* RECORDED INFORMATION
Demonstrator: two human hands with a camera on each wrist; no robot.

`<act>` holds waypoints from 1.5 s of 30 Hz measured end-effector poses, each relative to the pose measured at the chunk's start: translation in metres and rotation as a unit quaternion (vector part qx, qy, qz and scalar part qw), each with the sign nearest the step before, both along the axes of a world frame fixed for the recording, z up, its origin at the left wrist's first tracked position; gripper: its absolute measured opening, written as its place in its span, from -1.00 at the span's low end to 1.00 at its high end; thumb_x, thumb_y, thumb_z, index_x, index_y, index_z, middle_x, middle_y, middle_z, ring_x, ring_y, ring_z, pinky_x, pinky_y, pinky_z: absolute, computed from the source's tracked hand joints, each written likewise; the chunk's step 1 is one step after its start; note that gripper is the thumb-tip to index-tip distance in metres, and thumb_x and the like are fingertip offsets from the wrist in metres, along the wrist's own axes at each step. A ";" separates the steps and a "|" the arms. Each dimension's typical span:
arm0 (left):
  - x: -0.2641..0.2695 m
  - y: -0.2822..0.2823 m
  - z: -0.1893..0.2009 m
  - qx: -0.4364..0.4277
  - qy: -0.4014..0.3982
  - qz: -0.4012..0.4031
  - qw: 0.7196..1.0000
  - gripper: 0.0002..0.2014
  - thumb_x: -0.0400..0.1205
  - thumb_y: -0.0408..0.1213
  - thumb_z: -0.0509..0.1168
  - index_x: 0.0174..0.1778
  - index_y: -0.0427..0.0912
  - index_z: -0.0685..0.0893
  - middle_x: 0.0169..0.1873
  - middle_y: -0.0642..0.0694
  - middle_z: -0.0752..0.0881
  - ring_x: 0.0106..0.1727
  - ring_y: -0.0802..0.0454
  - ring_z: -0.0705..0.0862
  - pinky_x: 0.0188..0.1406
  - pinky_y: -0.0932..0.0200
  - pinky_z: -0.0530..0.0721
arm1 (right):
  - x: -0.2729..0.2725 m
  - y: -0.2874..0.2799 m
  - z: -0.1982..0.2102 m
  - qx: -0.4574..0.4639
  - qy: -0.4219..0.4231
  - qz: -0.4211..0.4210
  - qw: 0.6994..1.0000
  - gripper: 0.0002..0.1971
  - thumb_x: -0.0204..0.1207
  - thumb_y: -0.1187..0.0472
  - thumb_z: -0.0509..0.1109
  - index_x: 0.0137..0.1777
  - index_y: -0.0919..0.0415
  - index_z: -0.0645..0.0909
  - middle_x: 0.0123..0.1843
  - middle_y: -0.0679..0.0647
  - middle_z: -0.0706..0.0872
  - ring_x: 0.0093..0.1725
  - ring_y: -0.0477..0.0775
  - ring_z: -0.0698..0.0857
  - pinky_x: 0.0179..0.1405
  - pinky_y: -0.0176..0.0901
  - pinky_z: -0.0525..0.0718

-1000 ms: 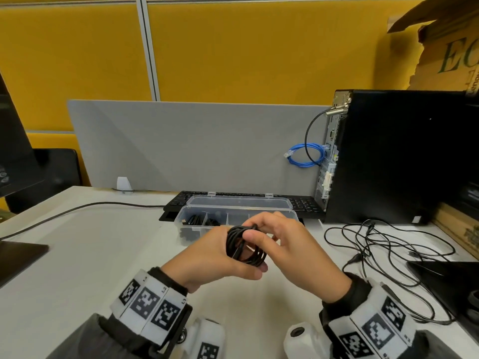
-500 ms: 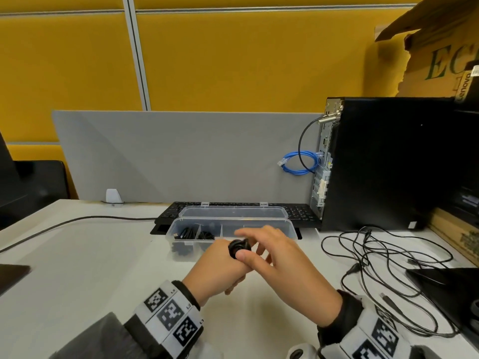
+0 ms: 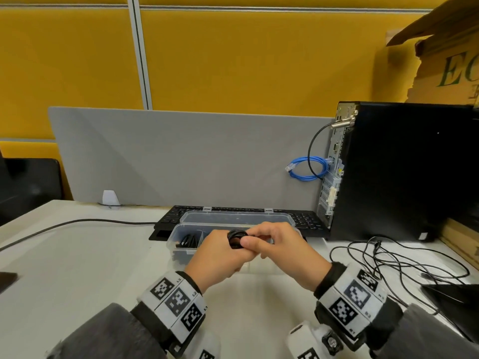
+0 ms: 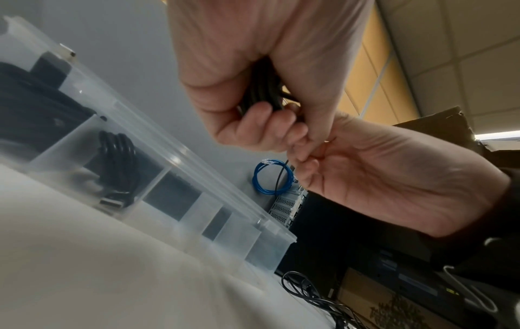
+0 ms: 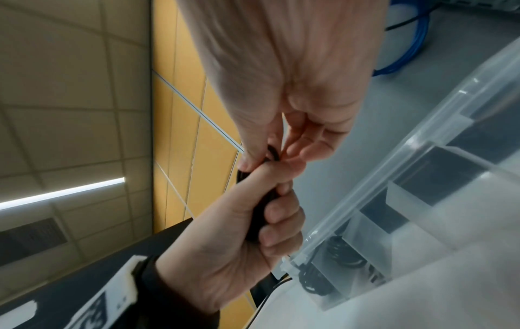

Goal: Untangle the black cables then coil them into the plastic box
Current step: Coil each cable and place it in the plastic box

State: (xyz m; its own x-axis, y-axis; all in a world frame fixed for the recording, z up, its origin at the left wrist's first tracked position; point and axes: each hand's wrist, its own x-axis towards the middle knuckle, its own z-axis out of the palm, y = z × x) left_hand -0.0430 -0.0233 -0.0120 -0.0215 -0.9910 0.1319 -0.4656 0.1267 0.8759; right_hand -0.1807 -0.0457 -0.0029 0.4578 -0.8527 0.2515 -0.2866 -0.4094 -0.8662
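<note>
A coiled black cable is held just above the front of the clear plastic box. My left hand grips the coil in its fist; the left wrist view shows the strands of the coiled cable running through its curled fingers. My right hand pinches the top of the coil between thumb and fingers. Another black coil lies in the box's left compartment. A loose tangle of black cables lies on the desk to the right.
A black keyboard lies behind the box, and a black computer tower with a blue cable loop stands at the right. A grey divider closes the back. A dark flat device lies at the right edge.
Both hands have moved forward with the coil until they are over the box's front. The coil now looks squeezed smaller in the left fist.
</note>
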 end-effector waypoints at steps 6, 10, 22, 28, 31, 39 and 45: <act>0.005 -0.006 -0.004 -0.013 0.046 0.020 0.999 -0.80 0.46 -0.33 0.35 -0.49 -0.07 0.63 -0.66 -0.06 0.58 -0.67 0.07 0.44 -0.66 0.34 0.38 | 0.013 -0.008 -0.014 -0.001 -0.139 -0.084 0.987 -0.83 0.31 0.28 0.59 -0.17 0.11 0.67 -0.26 -0.04 0.73 -0.27 -0.13 0.66 -0.26 -0.33 0.60; 0.007 -0.004 -0.005 -0.022 0.073 -0.025 0.997 -0.87 0.46 -0.40 0.40 -0.31 -0.15 0.58 -0.65 -0.01 0.57 -0.69 0.13 0.45 -0.67 0.32 0.37 | 0.011 -0.008 -0.010 -0.040 -0.110 -0.059 0.991 -0.86 0.36 0.26 0.56 -0.14 0.07 0.68 -0.22 -0.06 0.75 -0.14 -0.15 0.70 -0.15 -0.32 0.65; 0.010 0.007 -0.011 0.007 0.215 -0.097 0.972 -0.48 0.42 -0.06 0.48 0.03 -0.32 0.39 -0.42 -0.04 0.66 -0.47 0.04 0.62 -0.57 0.27 0.41 | 0.003 -0.001 0.004 -0.070 -0.076 0.003 0.995 -0.84 0.42 0.30 0.51 -0.11 0.06 0.63 -0.21 -0.02 0.75 -0.13 -0.03 0.76 -0.04 -0.05 0.74; 0.009 0.008 -0.007 -0.032 0.228 -0.080 0.970 -0.46 0.38 -0.11 0.53 -0.01 -0.45 0.49 -0.39 -0.04 0.71 -0.39 -0.02 0.73 -0.44 0.18 0.64 | 0.004 0.002 0.003 -0.083 -0.077 -0.003 0.993 -0.81 0.44 0.29 0.50 -0.10 -0.01 0.60 -0.22 0.02 0.77 -0.18 0.02 0.78 -0.05 -0.02 0.75; 0.009 0.006 -0.007 -0.043 0.231 -0.070 0.969 -0.43 0.37 0.04 0.52 0.03 -0.40 0.63 -0.32 -0.10 0.73 -0.34 0.06 0.71 -0.24 0.13 0.62 | 0.005 0.005 0.003 -0.119 -0.073 -0.016 0.990 -0.78 0.44 0.29 0.50 -0.13 -0.06 0.58 -0.21 -0.03 0.75 -0.19 -0.04 0.76 -0.10 -0.15 0.73; 0.024 0.011 -0.007 0.008 0.279 -0.126 0.952 -0.53 0.22 -0.50 0.51 0.07 -0.27 0.67 -0.28 0.06 0.77 -0.26 0.16 0.72 -0.25 0.32 0.65 | 0.000 0.012 0.004 -0.191 -0.064 -0.055 0.978 -0.73 0.42 0.28 0.51 -0.14 -0.13 0.55 -0.18 -0.09 0.70 -0.14 -0.11 0.72 -0.10 -0.24 0.71; 0.023 0.018 -0.005 -0.006 0.318 -0.146 0.937 -0.44 0.18 -0.60 0.47 0.14 -0.30 0.63 -0.40 0.03 0.73 -0.38 0.14 0.68 -0.30 0.34 0.63 | -0.005 0.015 0.007 -0.082 -0.142 -0.032 0.986 -0.82 0.43 0.32 0.49 -0.09 0.04 0.61 -0.16 0.02 0.76 -0.14 0.01 0.77 -0.06 -0.15 0.74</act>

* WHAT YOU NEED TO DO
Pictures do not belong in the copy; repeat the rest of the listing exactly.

* FINISHED TASK
Demonstrator: two human hands with a camera on each wrist; no robot.

`<act>` holds waypoints from 1.5 s of 30 Hz measured end-effector poses, each relative to the pose measured at the chunk's start: translation in metres and rotation as a unit quaternion (vector part qx, qy, qz and scalar part qw), each with the sign nearest the step before, both along the axes of a world frame fixed for the recording, z up, its origin at the left wrist's first tracked position; gripper: its absolute measured opening, written as its place in its span, from -1.00 at the span's low end to 1.00 at its high end; thumb_x, thumb_y, thumb_z, index_x, index_y, index_z, middle_x, middle_y, middle_z, ring_x, ring_y, ring_z, pinky_x, pinky_y, pinky_z: absolute, computed from the source's tracked hand joints, each written likewise; the chunk's step 1 is one step after its start; note that gripper is the thumb-tip to index-tip distance in metres, and thumb_x and the like are fingertip offsets from the wrist in metres, along the wrist's own axes at each step. A ";" separates the steps and a "|" the arms. Each dimension's typical span:
arm0 (left):
  - x: -0.2641..0.2695 m
  - y: -0.2822..0.2823 m
  - z: -0.1893..0.2009 m
  - qx: -0.4364..0.4277
  - qy: -0.4014..0.3982
  - qz: -0.4012..0.4031
  - qw: 0.7196..1.0000
  - gripper: 0.0002..0.2014
  - thumb_x: -0.0400..0.1205
  - thumb_y: -0.0408..0.1213
  - thumb_z: -0.0509..0.1168
  - index_x: 0.0174..0.1778
  - index_y: -0.0427..0.0912
  - index_z: -0.0685..0.0893
  - middle_x: 0.0169..0.1873
  - middle_y: -0.0642..0.0694
  - middle_z: -0.0752..0.0881
  - ring_x: 0.0106..0.1727
  - ring_y: -0.0802..0.0454
  - ring_z: -0.0705..0.0862
  - pinky_x: 0.0188..0.1406
  - pinky_y: -0.0932..0.0200
  - pinky_z: -0.0530..0.0721
arm1 (right):
  - x: -0.2729..0.2725 m
  - y: -0.2874..0.2799 m
  - z: -0.1982..0.2102 m
  - qx: -0.4574..0.4639
  - qy: -0.4219..0.4231
  - qz: -0.4211..0.4210
  - qw: 0.6994..1.0000
  - gripper: 0.0002..0.1971
  - thumb_x: -0.0204..0.1207
  - thumb_y: -0.1187..0.0472
  - thumb_z: -0.0509..0.1109
  - index_x: 0.0137..0.1777
  - index_y: -0.0919..0.0415
  - index_z: -0.0645..0.0909
  - middle_x: 0.0123..0.1843
  - middle_y: -0.0679..0.0647
  - middle_z: -0.0706..0.0872
  - ring_x: 0.0093..0.1725
  - ring_y: -0.0477..0.0775
  - ring_z: -0.0698..0.0857
  - pinky_x: 0.0179..0.1405
  - pinky_y: -0.0176..0.0901
  - pinky_z: -0.0525..0.0718

-1000 ms: 
-500 ms: 
+0 ms: 
+0 ms: 
+0 ms: 

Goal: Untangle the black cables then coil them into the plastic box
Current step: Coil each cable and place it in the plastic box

State: (xyz m; its own x-axis, y-axis; all in a world frame fixed for the recording, z up, its origin at the left wrist's first tracked position; point and axes: each hand's wrist, its own x-axis towards the middle knuckle, its own z-axis out of the palm, y = z × x) left_hand -0.0430 -0.0233 -0.0120 -0.0215 -0.9910 0.1319 -0.4656 0.1267 0.8759; right_hand -0.1807 -0.0457 -0.0029 0.4578 -0.8527 0.2515 -0.2866 -0.4094 -0.8662
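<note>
A coiled black cable is held just above the front of the clear plastic box. My left hand grips the coil in its fist; the left wrist view shows the strands of the coiled cable running through its curled fingers. My right hand pinches the top of the coil between thumb and fingers. Another black coil lies in the box's left compartment. A loose tangle of black cables lies on the desk to the right.
A black keyboard lies behind the box, and a black computer tower with a blue cable loop stands at the right. A grey divider closes the back. A dark flat device lies at the right edge.
Both hands have moved forward with the coil until they are over the box's front. The coil now looks squeezed smaller in the left fist.
</note>
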 end-effector waypoints at steps 6, 10, 22, 28, 31, 39 and 45: <act>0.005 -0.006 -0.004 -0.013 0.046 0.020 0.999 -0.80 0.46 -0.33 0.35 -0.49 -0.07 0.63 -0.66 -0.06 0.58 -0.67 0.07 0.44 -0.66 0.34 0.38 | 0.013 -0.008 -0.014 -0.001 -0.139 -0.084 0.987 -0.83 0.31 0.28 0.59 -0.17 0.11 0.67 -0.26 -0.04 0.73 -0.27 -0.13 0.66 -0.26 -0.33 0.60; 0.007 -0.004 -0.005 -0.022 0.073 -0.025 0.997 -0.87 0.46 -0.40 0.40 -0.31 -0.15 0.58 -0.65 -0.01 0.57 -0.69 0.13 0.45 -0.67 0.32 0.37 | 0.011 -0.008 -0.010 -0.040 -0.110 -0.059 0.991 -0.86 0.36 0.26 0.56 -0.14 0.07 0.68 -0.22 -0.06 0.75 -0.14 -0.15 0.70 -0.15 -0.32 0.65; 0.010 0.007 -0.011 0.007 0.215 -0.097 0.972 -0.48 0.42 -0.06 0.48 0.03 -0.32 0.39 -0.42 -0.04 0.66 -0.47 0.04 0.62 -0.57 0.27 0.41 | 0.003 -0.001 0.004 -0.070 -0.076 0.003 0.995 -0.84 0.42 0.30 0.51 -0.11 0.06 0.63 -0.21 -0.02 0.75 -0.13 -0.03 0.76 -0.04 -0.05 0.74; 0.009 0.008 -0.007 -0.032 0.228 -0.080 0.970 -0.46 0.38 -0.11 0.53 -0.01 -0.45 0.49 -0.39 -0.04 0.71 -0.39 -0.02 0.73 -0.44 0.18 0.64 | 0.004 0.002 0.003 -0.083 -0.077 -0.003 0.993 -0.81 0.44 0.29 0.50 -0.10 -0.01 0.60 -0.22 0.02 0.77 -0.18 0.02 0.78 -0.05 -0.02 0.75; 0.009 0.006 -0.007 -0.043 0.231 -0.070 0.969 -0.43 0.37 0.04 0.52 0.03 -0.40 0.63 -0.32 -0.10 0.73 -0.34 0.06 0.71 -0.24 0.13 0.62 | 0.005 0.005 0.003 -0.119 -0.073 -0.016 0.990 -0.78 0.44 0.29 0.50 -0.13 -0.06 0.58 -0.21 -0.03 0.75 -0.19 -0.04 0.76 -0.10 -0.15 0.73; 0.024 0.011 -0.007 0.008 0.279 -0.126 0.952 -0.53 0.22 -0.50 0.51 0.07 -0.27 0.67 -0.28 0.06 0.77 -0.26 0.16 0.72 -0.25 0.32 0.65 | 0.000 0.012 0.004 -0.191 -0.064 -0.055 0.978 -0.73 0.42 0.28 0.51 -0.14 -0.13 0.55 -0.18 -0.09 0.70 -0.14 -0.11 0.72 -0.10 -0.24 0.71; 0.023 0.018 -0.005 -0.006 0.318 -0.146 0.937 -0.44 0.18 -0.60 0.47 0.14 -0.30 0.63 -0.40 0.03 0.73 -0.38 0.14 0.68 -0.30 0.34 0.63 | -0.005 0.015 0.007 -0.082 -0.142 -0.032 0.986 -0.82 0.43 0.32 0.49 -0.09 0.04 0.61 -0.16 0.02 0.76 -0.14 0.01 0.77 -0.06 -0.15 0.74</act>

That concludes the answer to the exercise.